No special action for related-party leases

SMSF residential property related party lease rental agreement

Rental arrangements for SMSF properties involving related parties need not be managed any differently to commercial lease agreements.

A superannuation industry leader has reminded advisers related-party leases regarding a residential property held inside an SMSF need not operate in a substantially different manner to other rental agreements because associated compliance requirements may be more stringent.

Deloitte superannuation, SMSF and retirement savings partner Liz Westover acknowledged this misconception has resulted from auditors wanting rental appraisals for related-party leases on a regular basis.

“Auditors are constantly wanting an independent verification [of rental appraisals for related-party leases] to make sure the fund is operating on an arm’s-length basis.
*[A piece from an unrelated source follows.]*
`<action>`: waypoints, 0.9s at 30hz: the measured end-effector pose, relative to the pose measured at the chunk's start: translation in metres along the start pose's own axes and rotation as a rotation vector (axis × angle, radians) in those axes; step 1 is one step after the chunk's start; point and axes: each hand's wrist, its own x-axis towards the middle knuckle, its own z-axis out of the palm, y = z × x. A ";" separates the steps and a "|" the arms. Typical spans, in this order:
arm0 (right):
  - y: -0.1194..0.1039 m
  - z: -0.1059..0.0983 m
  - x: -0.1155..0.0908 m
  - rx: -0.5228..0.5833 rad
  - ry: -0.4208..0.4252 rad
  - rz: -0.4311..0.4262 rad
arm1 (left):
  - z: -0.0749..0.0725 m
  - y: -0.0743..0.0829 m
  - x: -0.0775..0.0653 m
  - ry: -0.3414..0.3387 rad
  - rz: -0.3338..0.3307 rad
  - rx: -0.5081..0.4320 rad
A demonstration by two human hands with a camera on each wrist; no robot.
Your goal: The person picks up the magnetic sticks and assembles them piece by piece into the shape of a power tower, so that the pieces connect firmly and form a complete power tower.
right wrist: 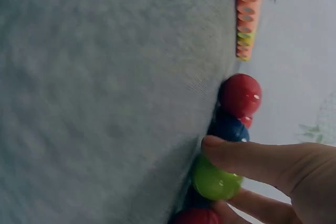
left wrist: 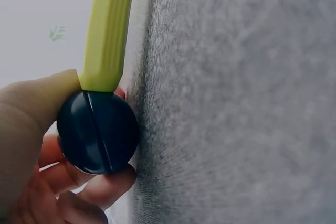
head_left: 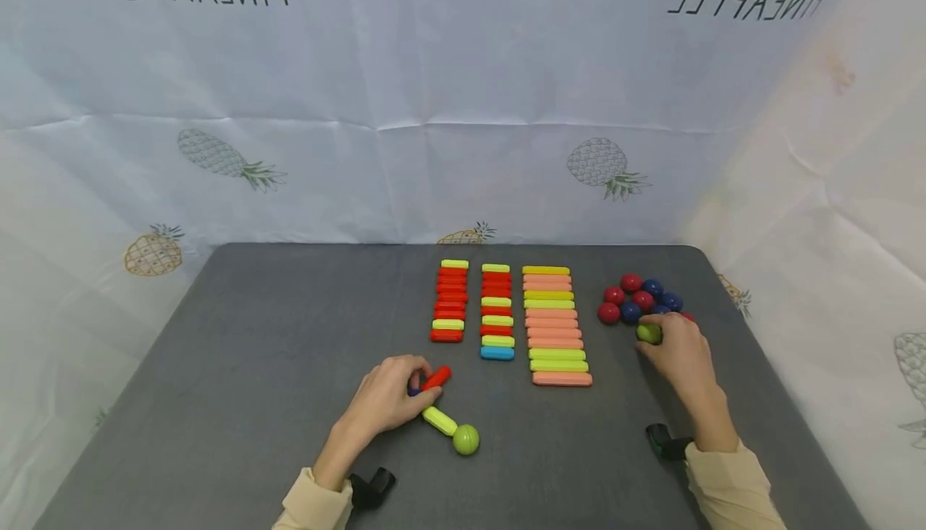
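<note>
My left hand [head_left: 391, 395] grips a dark blue ball [left wrist: 97, 132] between thumb and fingers, low over the grey table. A yellow-green stick [head_left: 440, 421] runs from that ball to a green ball [head_left: 466, 439] at its far end. Also at the blue ball, a red stick [head_left: 437, 378] points away to the upper right; the hand partly hides their junction. On the right, my right hand [head_left: 682, 351] pinches another green ball [right wrist: 216, 179] with thumb and fingers, at the near edge of a cluster of red and blue balls [head_left: 631, 313].
Beyond the hands lie three columns of sticks: short red and yellow-green ones [head_left: 451, 297], a similar column [head_left: 496, 311] ending in a blue stick [head_left: 497, 353], and longer salmon, yellow and green ones [head_left: 552, 323]. A pineapple-print cloth [head_left: 405, 176] hangs behind the table [head_left: 239, 337].
</note>
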 end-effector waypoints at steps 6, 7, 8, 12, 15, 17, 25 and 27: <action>-0.007 0.003 -0.003 0.024 0.088 -0.011 | -0.003 -0.003 -0.004 -0.129 0.064 -0.006; -0.012 0.001 -0.005 0.037 0.115 -0.019 | -0.003 -0.004 -0.005 -0.159 0.082 -0.012; -0.018 -0.001 -0.007 0.052 0.141 -0.029 | -0.004 -0.004 -0.006 -0.182 0.100 -0.016; -0.055 -0.010 -0.014 0.163 0.196 -0.127 | -0.003 -0.005 -0.006 -0.217 0.149 -0.022; -0.086 -0.009 -0.020 0.285 0.144 -0.222 | -0.001 -0.005 -0.005 -0.220 0.151 -0.050; -0.104 -0.002 -0.023 0.369 0.060 -0.266 | -0.001 -0.006 -0.005 -0.220 0.149 -0.067; -0.160 0.052 -0.032 0.567 -0.364 -0.346 | 0.002 -0.007 -0.004 -0.191 0.145 -0.118; -0.167 0.065 -0.033 0.572 -0.421 -0.371 | 0.004 -0.005 -0.004 -0.170 0.140 -0.119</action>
They tend [to ask for it less frequently] when you’ve got arm’s-length or unrelated-party transactions depending on the nature of them, but as soon as there is a related-party lease in place, they want the rental appraisals actually done,” Westover told attendees of The Tax Institute National Superannuation Conference in Melbourne recently.

“But where I see some people going wrong is thinking that they have to get those annual rental appraisals done [and subsequently] update the rent every year and that is not necessarily the case.

“If you have a lease arrangement in place, so you’ve got a commercial lease afoot … and you have a rental appraisal at the [commencement of it] and your [rental] increases are [carried out] as per the terms of that lease, you’re not expected to do a rental assessment every year.”

Conversely, she pointed out if trustees were performing a rental assessment every year, that practice would actually be used as evidence the lease of the SMSF property was not occurring on an arm’s-length basis.

She suggested trustees and their advisers ignore the surrounding noise currently associated with this issue.

“There is this pressure on at the moment, we’re seeing a lot of commentary about valuations and appraisals and so forth [having to be] done, [but] just make sure it is being done in an appropriate way,” she said.